Runs once when a plugin is registered via app.use(). Create your DOM structures and bind global event listeners here.

update(app, dt)

Runs every frame inside the animation loop. Keep this function lean and optimized for hot-path rendering.

destroy(app)

Runs during runtime teardown or route shifts. Always clean up your created elements and unbind any event listeners to prevent memory leaks.

onEnable(app)

Called when a disabled plugin is re-enabled.
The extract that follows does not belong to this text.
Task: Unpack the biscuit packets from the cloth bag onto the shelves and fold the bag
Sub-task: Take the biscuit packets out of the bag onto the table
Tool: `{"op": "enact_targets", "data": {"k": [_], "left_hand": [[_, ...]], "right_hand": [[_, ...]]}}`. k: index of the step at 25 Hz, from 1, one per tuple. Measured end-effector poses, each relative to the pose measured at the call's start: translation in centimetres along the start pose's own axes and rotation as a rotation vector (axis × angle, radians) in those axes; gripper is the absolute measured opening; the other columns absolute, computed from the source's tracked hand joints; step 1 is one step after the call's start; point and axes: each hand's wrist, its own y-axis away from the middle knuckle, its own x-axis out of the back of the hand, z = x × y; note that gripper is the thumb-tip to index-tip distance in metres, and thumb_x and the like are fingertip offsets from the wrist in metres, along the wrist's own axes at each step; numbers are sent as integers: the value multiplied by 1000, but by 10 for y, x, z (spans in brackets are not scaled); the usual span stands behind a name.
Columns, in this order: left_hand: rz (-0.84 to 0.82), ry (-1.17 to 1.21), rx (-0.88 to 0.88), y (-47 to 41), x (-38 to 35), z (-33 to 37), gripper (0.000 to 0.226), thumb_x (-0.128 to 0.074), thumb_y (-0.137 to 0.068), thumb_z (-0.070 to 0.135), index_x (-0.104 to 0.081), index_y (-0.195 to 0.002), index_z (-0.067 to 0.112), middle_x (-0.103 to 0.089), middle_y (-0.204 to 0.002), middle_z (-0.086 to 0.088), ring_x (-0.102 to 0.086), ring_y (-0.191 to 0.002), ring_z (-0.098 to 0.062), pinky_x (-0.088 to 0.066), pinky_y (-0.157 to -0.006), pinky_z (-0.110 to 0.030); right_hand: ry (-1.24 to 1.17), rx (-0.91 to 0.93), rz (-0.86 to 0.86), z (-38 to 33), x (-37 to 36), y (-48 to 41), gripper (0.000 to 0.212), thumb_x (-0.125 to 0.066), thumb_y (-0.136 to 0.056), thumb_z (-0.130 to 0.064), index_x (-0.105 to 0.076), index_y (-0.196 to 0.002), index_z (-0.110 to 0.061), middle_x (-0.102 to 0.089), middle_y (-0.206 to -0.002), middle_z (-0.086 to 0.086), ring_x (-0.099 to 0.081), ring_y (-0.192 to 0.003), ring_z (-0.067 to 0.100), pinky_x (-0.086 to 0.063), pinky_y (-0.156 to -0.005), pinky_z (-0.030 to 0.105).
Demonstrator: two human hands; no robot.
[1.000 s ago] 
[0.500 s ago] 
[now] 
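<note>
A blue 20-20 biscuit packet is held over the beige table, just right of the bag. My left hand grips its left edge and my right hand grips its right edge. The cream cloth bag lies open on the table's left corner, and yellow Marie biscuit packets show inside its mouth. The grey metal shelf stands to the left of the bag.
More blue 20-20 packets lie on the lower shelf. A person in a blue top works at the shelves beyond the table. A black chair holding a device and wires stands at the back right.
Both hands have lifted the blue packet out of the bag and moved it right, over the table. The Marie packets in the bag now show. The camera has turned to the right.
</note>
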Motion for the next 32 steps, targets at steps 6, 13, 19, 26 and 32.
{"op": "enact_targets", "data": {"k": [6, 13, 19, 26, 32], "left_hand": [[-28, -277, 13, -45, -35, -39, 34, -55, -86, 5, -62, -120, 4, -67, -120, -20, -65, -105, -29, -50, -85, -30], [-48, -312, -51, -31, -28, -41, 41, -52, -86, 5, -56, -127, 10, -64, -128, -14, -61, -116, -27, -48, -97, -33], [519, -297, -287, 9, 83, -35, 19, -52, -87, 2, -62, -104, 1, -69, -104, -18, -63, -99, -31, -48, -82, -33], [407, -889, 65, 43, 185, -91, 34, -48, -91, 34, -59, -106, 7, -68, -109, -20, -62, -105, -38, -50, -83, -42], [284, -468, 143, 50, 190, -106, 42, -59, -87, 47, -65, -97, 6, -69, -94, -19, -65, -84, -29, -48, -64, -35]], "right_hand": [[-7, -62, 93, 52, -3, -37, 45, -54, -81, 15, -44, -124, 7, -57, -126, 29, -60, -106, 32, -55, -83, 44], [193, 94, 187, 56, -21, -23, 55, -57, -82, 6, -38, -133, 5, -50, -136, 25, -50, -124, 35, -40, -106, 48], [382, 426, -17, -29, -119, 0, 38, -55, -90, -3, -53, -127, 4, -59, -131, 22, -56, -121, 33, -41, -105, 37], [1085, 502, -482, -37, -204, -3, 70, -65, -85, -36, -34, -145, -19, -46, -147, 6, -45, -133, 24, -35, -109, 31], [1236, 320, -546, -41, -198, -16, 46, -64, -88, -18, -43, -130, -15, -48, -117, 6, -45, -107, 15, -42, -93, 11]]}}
Use this hook to restore element opacity or visibility.

onDisable(app)

Called when a plugin is disabled. Hide your visual elements but keep them in the DOM to avoid costly re-creation.

The Performance Contract

  • 01.Do not create/destroy DOM elements in update(). Pre-allocate or reuse elements.
  • 02.Do not read layouts (e.g. `getBoundingClientRect`) in update cycles. Cache values on target changes.
  • 03.Use dom.setTransform() for hardware-accelerated 3D transforms. Avoid CPU-heavy `top/left` styles.
  • 04.Respect app.state.reducedMotion. When true, disable animation springiness and trails to support screen readability.